O banqueiro Daniel Vorcaro, dono do Banco Master, foi transferido nesta quinta-feira (19) da Penitenciária Federal de Brasília para a Superintendência da Polícia Federal (PF).
A mudança foi autorizada pelo ministro do Supremo Tribunal Federal (STF) André Mendonça. O motivo ainda não foi divulgado oficialmente.
A defesa havia solicitado a saída dele da penitenciária federal, onde estava custodiado, sob o argumento de que o funcionamento do estabelecimento dificultava as conversas com o cliente e as eventuais negociações do acordo de delação premiada com os investigadores da Procuradoria-Geral da República (PGR) e da Polícia Federal.
Na última sexta-feira (13), depois que a Segunda Turma do STF formou maioria para manter a prisão preventiva dele, Vorcaro decidiu partir para negociar uma delação premiada. O advogado José Luís de Oliveira Lima assumiu a defesa para ficar à frente do processo, enquanto os outros advogados deixaram o caso.
"A Polícia Federal informa que, em cumprimento à decisão judicial proferida pelo ministro do Supremo Tribunal Federal, André Mendonça, no âmbito da PET 15.711, realizou, nesta quinta-feira (19/3), a transferência do custodiado Daniel Bueno Vorcaro do Sistema Penitenciário Federal para a Superintendência da Polícia Federal no Distrito Federal", diz nota da PF.
Vorcaro foi preso no início do mês durante a terceira fase da Operação Compliance Zero, da Polícia Federal. No dia 6 de março, ele foi transferido do Complexo Penitenciário de Potim (SP) para a Penitenciária Federal em Brasília.
Tratativas ainda estão em fase inicial
Com a mudança na defesa, a nova equipe de Vorcaro começou a conversa nesta semana com os órgãos de investigação e com o STF sobre a possibilidade de uma delação premiada dele.
As tratativas ainda estão em fase inicial. De acordo com pessoas que acompanham o processo, ainda não foi montada a lista dos assuntos que o empresário vai abordar nem das pessoas que vai delatar.
A transferência de presídio foi justamente para facilitar a formatação do acordo. A expectativa das pessoas envolvidas é que Vorcaro também negocie benefícios para seus familiares que entraram na mira das investigações, como seu pai, Henrique, e sua irmã Natália.
Nos bastidores, os investigadores avaliam que o empresário deve entregar novos caminhos de prova e fornecer informações ainda não descobertas na investigação. Isso porque o próprio celular do banqueiro, apreendido em novembro do ano passado, já forneceu uma grande quantidade de provas contra ele e seus aliados.
Prisão
A PF prendeu novamente, no dia 4 de março, o dono do Banco Master, Daniel Vorcaro. Ele foi alvo de uma nova fase da Operação Compliance Zero.
Vorcaro, que é investigado por fraudes bilionárias envolvendo a venda de títulos de crédito falsos, foi preso em casa, em São Paulo (SP). A defesa dele nega as suspeitas.

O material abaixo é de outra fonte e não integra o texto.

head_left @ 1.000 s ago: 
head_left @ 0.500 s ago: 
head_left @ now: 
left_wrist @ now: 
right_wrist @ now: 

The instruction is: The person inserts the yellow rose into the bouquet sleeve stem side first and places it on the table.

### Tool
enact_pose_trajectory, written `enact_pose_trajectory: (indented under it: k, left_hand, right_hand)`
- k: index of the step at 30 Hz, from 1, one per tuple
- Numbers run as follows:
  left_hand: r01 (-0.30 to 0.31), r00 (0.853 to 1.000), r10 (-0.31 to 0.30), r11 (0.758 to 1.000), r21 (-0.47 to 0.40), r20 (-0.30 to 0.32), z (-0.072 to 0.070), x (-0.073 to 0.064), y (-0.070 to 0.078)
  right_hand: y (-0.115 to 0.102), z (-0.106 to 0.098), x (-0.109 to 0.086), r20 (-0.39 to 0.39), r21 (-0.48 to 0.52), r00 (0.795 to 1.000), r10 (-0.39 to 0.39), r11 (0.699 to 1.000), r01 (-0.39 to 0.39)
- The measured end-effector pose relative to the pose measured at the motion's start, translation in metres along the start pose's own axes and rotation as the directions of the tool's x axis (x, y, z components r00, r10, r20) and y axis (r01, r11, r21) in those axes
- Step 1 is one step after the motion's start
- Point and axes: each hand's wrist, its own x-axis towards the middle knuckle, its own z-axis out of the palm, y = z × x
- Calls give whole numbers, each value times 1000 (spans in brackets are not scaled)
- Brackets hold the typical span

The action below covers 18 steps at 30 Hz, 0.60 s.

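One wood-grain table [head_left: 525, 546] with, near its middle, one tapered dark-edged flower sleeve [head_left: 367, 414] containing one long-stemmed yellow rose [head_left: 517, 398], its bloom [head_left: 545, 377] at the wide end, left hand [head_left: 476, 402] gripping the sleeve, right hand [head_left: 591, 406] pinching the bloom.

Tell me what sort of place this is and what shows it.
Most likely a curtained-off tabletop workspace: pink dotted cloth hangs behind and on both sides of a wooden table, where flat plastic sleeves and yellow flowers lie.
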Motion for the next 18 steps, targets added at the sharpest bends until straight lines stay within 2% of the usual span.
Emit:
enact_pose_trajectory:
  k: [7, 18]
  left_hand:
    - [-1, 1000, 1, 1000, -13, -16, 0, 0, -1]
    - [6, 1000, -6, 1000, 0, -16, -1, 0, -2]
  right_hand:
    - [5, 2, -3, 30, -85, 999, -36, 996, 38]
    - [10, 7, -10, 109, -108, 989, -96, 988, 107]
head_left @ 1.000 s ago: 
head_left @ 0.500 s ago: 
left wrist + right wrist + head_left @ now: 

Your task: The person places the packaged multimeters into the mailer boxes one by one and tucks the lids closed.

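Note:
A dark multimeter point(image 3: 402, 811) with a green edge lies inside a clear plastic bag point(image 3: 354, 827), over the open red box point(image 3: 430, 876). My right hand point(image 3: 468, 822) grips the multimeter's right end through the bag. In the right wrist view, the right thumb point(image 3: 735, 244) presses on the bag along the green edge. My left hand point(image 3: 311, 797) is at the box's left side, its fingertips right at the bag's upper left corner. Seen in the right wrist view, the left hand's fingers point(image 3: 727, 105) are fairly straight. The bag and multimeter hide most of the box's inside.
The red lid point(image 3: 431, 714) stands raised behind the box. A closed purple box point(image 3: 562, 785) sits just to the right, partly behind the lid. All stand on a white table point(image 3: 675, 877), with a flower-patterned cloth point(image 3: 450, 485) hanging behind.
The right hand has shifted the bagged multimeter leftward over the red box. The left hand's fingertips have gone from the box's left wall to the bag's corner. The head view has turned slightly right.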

Durante a investigação, foram encontrados indícios de que o dono do Banco Master teria planejado simular um assalto para "prejudicar violentamente" o colunista do jornal O Globo, Lauro Jardim. Segundo o ofício, o empresário pretendia "calar a voz da imprensa que ousasse emitir opinião contrária aos seus interesses privados".
Em uma das conversas, encontradas em um grupo de Whatsapp, Vorcaro chega a afirmar que queria "mandar dar um pau nele (Lauro Jardim). Quebrar todos os dentes. Num assalto".

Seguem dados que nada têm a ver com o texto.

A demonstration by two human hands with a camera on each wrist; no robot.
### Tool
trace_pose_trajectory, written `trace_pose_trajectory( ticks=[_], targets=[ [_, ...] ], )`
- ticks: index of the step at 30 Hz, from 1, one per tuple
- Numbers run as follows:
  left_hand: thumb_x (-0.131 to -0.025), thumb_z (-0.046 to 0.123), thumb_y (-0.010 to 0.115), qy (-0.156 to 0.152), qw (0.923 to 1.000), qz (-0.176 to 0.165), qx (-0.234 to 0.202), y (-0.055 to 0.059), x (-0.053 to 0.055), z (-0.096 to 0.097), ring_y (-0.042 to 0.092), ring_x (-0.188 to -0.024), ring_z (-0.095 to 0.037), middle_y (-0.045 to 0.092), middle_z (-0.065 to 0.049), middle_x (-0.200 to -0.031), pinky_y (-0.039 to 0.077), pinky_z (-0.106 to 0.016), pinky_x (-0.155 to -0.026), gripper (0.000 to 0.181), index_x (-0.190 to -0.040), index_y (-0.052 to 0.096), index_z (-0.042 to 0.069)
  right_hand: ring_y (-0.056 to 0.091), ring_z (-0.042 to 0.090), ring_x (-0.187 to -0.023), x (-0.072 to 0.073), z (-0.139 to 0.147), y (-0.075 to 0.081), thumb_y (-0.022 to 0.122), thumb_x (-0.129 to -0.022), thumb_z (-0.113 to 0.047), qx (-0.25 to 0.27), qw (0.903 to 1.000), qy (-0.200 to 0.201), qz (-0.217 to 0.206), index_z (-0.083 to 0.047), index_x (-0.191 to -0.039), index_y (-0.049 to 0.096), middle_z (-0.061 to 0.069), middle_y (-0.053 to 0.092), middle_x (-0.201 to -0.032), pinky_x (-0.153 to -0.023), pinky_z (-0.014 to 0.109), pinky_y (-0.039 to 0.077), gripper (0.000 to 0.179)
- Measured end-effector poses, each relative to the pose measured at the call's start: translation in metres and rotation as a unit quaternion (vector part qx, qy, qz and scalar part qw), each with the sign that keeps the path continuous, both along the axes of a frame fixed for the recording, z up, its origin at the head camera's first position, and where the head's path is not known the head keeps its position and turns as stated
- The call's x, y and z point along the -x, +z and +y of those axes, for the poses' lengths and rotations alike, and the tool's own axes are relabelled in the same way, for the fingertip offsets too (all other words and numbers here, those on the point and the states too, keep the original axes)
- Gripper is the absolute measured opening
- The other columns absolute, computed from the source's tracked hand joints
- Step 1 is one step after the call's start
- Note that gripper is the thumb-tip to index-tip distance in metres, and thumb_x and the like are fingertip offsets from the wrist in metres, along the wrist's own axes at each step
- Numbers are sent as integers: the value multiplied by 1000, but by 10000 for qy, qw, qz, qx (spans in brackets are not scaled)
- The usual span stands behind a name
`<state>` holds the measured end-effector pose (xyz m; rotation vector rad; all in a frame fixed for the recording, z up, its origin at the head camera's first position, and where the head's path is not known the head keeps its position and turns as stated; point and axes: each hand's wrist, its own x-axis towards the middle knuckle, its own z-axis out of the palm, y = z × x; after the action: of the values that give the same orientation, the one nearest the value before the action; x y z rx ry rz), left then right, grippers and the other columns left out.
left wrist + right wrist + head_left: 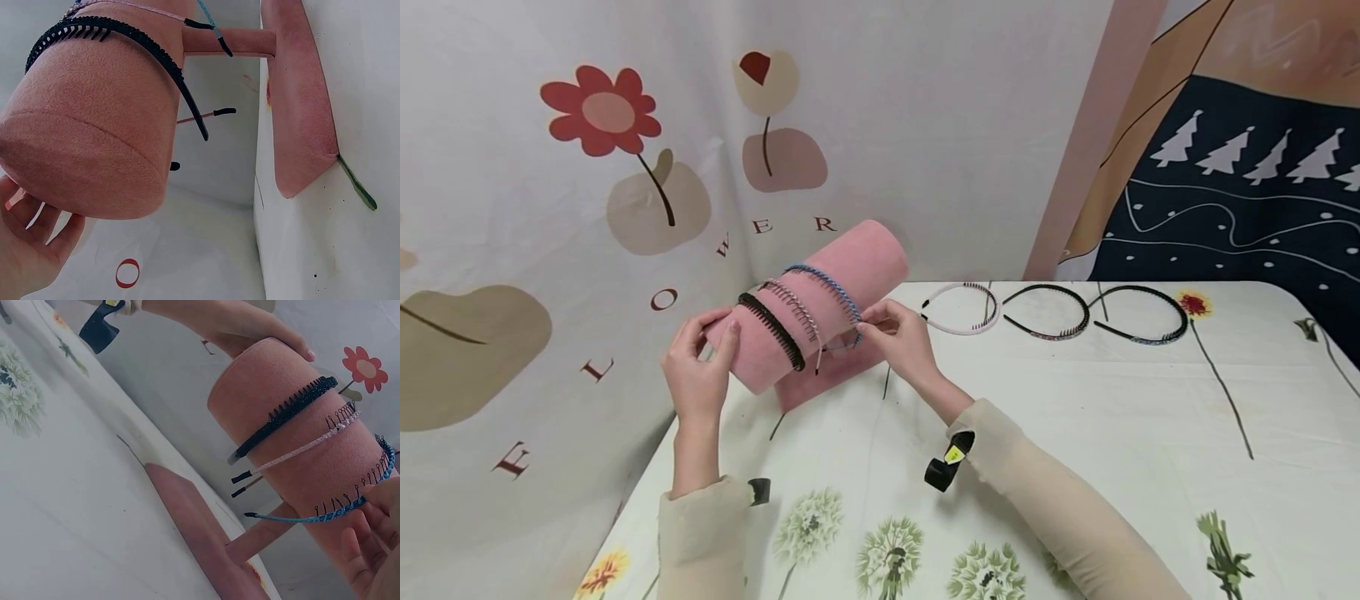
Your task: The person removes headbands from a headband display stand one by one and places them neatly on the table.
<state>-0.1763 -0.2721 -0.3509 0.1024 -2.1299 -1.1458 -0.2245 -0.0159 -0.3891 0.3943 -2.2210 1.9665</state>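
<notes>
A pink plush headband stand (874, 260), a thick padded roll on a post and base, stands tilted across the head view. My left hand (696, 375) holds the roll's near left end, thumb on top and fingers round the edge. With thumb and fingertips my right hand (910, 343) pinches the right side of a blue toothed headband (297, 519), which arches over the roll. Left of it sits a pale pink headband (306, 449). Closest to my left hand is a black toothed headband (140, 35). The ends of all three hang below the roll.
On the white floral tablecloth (1075, 433), to the right of the stand, lie a pale pink and black headband (962, 332) and two dark headbands (1063, 335) with teeth. A printed curtain (925, 125) hangs directly behind the table. The stand's pink base (820, 385) rests on the cloth.
</notes>
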Motion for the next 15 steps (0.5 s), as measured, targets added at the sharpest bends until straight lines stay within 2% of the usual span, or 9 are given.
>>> trace_pose_trajectory(
  ticks=[6, 15],
  targets=[
    [-91, 24, 71, -1, 10000, -11, -23, 0, 0, 0, 58, -98, 5, 64, 14, -102, 49, -25, -101, 26, -113, 75, 12, 68, 21, -93, -1, 3, -1, 69, -90, -10, 15, 10000, 41, -41, -5, -99, 69, 12, 71, -98, -84, 29, 57, 10],
    [-91, 24, 71, -17, 10000, 2, -72, 0, -1, 0, 57, -97, 4, 61, 19, -99, 46, -17, -97, 26, -113, 75, 12, 69, 21, -91, -4, 8, -3, 69, -89, -8, 94, 9999, 22, -90, -4, -98, 70, 12, 70, -97, -82, 28, 57, 10]
  ],
)
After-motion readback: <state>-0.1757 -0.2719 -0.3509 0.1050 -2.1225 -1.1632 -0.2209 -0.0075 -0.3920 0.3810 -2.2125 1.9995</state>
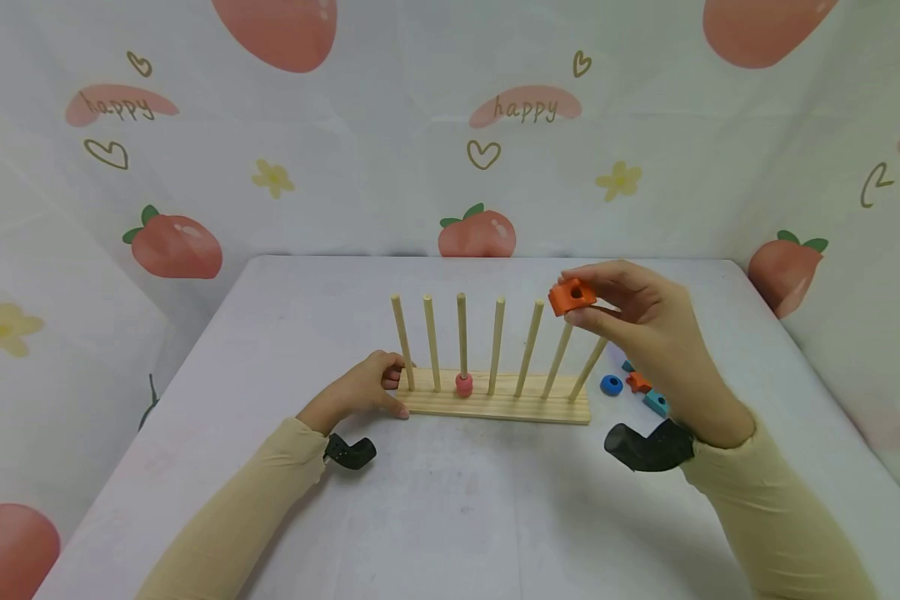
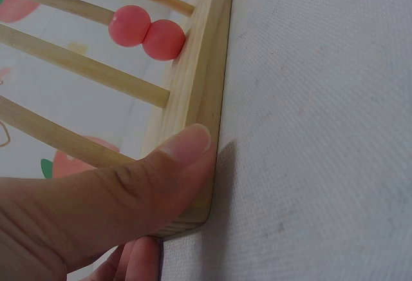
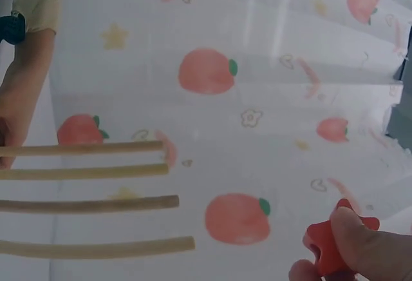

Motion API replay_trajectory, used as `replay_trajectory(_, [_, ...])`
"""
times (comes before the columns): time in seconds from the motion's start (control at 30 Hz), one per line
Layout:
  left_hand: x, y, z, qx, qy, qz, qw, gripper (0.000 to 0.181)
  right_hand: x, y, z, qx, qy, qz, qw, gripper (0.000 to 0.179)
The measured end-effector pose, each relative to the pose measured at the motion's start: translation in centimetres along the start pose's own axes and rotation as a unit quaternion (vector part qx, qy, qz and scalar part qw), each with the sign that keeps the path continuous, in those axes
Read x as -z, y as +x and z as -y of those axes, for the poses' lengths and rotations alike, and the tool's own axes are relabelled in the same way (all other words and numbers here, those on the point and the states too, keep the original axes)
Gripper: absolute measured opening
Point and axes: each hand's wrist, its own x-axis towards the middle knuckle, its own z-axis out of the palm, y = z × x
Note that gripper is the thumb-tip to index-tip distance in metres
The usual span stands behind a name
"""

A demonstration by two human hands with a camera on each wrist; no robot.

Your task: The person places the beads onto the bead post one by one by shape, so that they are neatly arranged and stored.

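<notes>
A wooden base (image 1: 502, 408) with a row of upright pegs stands on the table. My left hand (image 1: 363, 387) grips its left end, the thumb (image 2: 187, 144) lying along the front edge in the left wrist view. My right hand (image 1: 645, 312) pinches an orange-red star-shaped bead (image 1: 560, 302) between thumb and fingers, up near the tops of the right-hand pegs. The bead's hole shows in the head view. On the third peg from the left, a pink bead (image 1: 463, 387) sits at the bottom; up close it is two joined balls (image 2: 163, 40).
Right of the base, partly behind my right forearm, lie a blue round bead (image 1: 611, 385), an orange star bead (image 1: 637, 382) and a teal block (image 1: 656, 404) with a hole. A fruit-printed cloth (image 1: 375, 167) hangs behind the table (image 1: 450, 517).
</notes>
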Motion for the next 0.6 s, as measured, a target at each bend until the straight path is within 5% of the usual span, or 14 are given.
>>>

Daniel Vorcaro já havia sido preso em 17 de novembro de 2025, no âmbito das investigações sobre uma suposta fraude na emissão de créditos bancários. Na ocasião, ele planejava uma fuga. O empresário deixou a cadeia em 29 de novembro, mas era monitorado por tornozeleira e precisava cumprir outras restrições.
O Banco Master foi liquidado pelo Banco Central (BC) no dia seguinte à prisão, em uma intervenção que antecedeu a derrocada de outras instituições financeiras ligadas ao grupo.
Entre as operações suspeitas estão a tentativa de compra da instituição financeira pelo Banco Regional de Brasília (BRB), ligado ao governo do Distrito Federal. De acordo com as investigações, as fraudes podem chegar a R$ 17 bilhões.